BEGIN Given data
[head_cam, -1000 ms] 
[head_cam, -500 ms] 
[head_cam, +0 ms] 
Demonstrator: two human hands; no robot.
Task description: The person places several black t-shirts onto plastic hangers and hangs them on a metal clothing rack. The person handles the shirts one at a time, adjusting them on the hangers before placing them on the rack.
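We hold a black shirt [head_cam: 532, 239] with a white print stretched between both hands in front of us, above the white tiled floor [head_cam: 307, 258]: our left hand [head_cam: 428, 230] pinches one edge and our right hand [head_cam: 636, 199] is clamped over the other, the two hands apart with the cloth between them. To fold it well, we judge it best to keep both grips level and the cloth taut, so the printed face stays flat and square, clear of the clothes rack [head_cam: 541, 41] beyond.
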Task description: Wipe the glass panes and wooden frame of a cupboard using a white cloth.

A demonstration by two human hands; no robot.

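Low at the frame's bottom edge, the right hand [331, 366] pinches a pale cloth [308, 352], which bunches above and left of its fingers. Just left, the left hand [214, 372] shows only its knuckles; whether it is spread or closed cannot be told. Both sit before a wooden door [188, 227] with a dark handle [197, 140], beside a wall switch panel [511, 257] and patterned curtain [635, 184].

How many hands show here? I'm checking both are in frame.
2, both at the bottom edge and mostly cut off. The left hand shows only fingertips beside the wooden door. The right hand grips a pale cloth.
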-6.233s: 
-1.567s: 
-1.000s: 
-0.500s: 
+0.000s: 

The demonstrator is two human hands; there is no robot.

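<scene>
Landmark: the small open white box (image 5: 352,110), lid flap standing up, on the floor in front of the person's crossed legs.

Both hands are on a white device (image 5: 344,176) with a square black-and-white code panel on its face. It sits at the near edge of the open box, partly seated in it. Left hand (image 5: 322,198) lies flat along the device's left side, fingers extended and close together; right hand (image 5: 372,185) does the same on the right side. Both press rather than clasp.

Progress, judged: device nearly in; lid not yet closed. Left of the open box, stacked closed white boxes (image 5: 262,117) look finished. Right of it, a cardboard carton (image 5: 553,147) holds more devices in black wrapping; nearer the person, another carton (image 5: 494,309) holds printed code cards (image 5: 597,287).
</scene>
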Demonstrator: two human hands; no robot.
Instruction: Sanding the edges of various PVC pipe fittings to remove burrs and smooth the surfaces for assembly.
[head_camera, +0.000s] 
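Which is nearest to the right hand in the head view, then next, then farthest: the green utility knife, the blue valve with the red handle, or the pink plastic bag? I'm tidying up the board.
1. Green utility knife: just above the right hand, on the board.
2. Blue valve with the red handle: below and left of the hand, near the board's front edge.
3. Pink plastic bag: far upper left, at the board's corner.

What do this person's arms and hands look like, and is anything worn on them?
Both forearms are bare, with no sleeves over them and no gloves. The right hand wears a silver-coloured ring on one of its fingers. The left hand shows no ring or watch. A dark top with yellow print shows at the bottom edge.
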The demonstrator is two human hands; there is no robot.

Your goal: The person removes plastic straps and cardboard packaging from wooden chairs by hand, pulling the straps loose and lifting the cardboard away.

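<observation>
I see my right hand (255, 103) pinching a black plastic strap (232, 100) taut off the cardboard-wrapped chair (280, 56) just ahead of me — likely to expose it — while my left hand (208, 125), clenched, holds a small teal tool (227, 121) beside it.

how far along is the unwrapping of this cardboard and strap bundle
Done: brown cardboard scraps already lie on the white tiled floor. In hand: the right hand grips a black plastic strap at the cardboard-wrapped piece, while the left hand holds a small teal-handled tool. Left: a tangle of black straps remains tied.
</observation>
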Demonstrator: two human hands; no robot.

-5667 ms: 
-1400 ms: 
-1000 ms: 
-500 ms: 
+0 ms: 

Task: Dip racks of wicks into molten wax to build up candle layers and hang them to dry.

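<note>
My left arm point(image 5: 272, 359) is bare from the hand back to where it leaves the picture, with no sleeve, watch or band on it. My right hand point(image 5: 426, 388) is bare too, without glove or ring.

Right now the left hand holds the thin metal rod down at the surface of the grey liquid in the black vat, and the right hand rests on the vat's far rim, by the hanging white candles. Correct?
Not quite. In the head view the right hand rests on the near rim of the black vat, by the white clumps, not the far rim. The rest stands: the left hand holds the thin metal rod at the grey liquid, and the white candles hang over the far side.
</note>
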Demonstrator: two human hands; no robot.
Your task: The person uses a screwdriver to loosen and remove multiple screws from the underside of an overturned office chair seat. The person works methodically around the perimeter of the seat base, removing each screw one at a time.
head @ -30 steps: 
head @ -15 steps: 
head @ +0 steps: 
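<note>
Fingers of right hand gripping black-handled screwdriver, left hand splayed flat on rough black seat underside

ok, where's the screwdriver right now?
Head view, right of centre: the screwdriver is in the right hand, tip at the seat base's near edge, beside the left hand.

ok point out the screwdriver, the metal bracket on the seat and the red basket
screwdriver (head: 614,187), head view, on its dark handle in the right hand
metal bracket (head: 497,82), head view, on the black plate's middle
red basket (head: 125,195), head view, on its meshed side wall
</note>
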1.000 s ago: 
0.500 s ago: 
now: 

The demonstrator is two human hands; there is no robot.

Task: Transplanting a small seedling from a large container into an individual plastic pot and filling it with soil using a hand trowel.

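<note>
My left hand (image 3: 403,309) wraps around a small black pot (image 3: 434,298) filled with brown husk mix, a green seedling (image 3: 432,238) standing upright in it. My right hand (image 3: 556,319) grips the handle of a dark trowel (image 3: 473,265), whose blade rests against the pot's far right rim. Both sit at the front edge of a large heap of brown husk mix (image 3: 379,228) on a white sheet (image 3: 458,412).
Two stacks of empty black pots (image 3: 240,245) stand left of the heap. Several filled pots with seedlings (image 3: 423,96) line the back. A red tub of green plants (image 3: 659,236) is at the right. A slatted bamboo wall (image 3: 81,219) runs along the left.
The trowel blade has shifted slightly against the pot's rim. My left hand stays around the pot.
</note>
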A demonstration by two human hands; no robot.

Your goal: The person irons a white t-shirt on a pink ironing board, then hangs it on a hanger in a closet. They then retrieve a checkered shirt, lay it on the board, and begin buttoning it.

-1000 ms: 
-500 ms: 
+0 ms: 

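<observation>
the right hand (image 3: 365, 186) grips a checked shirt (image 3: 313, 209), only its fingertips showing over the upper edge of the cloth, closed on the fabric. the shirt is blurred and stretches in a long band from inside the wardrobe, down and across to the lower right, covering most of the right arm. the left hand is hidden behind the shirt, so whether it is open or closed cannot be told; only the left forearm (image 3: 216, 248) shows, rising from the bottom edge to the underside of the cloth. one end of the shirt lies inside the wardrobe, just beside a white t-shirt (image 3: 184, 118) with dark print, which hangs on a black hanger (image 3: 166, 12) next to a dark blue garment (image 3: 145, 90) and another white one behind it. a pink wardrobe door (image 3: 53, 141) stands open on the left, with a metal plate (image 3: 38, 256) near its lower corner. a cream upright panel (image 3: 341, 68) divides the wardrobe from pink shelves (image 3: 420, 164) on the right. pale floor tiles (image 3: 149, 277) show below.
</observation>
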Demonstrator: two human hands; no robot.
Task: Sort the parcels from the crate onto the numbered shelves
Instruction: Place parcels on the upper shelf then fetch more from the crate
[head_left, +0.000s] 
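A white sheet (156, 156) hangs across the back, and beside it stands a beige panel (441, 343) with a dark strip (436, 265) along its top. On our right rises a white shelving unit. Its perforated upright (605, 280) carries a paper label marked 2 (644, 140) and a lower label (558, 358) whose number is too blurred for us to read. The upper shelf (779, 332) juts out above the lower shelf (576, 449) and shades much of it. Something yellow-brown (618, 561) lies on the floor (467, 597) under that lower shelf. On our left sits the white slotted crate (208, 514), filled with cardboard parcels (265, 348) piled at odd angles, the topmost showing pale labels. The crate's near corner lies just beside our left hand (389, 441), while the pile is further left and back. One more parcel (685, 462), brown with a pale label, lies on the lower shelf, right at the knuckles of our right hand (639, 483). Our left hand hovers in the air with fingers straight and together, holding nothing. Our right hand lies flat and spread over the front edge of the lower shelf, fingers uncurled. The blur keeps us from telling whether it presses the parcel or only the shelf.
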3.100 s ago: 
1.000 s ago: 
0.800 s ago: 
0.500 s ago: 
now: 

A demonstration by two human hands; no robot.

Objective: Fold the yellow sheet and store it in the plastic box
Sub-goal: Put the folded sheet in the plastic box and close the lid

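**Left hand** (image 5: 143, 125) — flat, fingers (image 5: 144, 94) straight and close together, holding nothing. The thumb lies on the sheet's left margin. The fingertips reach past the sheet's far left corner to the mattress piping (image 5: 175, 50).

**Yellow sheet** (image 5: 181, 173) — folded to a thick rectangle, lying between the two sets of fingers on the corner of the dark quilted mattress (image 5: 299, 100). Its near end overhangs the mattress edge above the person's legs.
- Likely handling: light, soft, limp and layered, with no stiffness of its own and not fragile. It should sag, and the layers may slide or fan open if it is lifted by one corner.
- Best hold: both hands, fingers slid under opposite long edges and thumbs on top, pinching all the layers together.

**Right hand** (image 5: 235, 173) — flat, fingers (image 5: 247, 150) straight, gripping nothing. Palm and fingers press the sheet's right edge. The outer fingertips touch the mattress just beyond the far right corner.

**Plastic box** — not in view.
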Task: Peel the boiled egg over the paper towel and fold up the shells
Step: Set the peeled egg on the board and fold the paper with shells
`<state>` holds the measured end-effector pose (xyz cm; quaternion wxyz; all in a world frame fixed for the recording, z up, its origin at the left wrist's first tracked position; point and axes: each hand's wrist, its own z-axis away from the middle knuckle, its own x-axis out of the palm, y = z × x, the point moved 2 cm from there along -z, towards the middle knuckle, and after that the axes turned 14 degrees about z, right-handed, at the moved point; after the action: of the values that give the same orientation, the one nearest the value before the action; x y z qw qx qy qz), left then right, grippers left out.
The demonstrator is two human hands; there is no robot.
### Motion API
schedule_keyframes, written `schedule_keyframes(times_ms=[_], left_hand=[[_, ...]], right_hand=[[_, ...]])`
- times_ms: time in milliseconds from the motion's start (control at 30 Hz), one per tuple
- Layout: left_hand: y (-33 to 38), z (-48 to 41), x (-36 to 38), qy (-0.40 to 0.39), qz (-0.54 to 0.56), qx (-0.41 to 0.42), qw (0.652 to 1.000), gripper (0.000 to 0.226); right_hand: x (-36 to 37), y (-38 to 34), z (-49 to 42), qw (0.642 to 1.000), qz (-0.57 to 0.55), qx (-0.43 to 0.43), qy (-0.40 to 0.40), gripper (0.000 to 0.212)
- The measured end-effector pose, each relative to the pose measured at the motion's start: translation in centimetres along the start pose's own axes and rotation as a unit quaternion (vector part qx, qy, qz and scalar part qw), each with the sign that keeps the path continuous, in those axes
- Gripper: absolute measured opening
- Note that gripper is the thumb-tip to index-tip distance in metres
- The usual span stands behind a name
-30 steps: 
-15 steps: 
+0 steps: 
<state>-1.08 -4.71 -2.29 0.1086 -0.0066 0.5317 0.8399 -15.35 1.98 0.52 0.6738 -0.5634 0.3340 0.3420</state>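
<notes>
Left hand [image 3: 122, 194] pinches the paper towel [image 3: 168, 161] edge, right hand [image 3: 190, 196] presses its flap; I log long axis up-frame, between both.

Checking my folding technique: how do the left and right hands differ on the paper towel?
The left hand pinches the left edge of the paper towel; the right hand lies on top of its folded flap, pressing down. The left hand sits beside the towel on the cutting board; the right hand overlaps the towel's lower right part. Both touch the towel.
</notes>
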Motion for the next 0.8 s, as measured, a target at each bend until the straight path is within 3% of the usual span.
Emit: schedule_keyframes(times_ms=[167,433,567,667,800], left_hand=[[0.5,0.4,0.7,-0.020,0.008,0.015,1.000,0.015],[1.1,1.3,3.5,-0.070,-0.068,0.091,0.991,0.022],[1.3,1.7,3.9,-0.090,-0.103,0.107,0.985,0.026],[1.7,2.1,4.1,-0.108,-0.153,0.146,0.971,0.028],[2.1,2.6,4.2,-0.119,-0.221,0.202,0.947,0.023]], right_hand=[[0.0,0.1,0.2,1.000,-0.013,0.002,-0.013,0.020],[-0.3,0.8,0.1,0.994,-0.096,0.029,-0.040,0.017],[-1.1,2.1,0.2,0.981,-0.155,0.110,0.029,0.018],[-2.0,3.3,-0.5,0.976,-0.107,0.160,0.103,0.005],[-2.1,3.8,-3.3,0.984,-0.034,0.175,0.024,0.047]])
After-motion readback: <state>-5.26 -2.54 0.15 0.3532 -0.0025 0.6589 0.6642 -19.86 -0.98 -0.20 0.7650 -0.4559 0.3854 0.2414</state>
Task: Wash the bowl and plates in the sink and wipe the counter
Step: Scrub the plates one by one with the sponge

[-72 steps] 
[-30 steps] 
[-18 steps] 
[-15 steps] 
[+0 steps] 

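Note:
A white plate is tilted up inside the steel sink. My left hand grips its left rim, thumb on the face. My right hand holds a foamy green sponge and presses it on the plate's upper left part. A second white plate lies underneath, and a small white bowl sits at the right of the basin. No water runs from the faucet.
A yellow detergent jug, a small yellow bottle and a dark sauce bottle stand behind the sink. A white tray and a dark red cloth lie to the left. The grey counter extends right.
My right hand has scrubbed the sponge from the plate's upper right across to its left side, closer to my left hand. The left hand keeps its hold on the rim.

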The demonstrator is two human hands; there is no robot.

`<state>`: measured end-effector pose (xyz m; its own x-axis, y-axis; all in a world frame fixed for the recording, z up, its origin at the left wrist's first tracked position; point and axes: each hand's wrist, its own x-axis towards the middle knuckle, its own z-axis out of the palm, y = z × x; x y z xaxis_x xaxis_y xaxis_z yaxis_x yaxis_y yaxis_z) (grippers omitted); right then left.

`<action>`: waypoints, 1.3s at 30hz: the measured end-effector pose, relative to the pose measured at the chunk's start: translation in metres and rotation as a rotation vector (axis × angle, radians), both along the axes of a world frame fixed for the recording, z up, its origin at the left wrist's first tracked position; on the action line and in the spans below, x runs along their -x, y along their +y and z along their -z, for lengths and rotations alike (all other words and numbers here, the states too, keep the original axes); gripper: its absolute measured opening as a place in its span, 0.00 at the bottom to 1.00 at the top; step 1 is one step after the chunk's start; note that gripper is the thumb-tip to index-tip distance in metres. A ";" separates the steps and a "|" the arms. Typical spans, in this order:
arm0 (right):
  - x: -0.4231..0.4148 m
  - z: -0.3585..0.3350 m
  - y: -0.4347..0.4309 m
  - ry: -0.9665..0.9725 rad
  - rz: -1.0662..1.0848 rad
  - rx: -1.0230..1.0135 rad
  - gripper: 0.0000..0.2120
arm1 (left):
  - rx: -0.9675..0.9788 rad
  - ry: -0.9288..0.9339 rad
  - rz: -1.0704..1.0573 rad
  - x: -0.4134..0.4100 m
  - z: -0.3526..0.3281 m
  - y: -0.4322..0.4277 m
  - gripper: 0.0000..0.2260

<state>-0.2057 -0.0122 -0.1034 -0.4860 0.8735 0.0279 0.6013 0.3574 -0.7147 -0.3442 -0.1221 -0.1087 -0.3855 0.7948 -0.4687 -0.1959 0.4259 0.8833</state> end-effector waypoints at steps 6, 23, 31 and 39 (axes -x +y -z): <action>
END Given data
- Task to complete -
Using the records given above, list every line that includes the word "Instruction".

- Reply -
Instruction: Sanding the edges of various PVC pipe fittings to remove burrs and smooth the surfaces for assembly.
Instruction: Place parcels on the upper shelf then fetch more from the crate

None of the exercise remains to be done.